Using the listing below, set down exactly the lines starting at the line that contains "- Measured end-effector" and ending at the line that contains "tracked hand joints", both included, and no others.

··· Provided material ···

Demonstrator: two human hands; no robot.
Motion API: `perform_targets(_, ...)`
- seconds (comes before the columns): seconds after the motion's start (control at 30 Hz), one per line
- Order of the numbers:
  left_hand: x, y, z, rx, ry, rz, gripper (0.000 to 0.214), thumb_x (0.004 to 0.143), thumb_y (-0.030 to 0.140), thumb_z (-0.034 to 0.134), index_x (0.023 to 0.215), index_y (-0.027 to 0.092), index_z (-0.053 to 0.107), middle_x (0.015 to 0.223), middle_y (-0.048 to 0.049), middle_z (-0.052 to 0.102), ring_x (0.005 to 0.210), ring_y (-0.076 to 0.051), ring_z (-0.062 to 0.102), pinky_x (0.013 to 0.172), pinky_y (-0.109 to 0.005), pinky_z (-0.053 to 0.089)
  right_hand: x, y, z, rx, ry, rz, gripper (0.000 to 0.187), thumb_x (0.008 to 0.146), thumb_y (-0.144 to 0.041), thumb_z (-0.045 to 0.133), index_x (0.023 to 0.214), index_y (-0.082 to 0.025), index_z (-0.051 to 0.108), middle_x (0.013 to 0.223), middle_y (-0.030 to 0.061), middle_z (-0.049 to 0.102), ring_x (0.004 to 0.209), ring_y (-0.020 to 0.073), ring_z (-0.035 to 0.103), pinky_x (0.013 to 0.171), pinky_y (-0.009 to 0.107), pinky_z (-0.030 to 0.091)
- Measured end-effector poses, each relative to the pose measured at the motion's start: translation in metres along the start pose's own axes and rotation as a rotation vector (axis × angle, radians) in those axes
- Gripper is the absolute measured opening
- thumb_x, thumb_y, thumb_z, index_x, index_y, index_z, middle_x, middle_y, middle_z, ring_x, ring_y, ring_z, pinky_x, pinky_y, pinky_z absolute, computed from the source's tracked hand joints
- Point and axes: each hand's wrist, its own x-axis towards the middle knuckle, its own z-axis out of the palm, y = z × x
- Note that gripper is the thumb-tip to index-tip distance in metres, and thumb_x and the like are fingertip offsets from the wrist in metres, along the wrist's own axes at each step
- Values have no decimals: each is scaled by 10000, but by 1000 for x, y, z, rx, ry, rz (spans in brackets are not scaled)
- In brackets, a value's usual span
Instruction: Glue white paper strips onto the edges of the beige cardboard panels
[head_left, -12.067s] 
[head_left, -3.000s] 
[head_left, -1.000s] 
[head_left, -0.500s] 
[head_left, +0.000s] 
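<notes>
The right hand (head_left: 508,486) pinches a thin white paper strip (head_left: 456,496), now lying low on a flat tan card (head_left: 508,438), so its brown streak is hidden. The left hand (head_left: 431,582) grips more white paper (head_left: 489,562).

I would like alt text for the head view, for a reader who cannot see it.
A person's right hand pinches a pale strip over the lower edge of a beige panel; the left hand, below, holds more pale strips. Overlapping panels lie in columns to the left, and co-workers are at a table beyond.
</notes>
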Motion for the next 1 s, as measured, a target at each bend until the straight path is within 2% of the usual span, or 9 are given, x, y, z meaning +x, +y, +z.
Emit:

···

◆ **Task response**
- Measured end-effector poses, each relative to the pose measured at the motion's start: translation in metres along the start pose's own axes and rotation as a rotation vector (axis × angle, radians) in those axes
- Gripper is the absolute measured opening
- thumb_x, thumb_y, thumb_z, index_x, index_y, index_z, middle_x, middle_y, middle_z, ring_x, ring_y, ring_z, pinky_x, pinky_y, pinky_z absolute, computed from the source's tracked hand joints

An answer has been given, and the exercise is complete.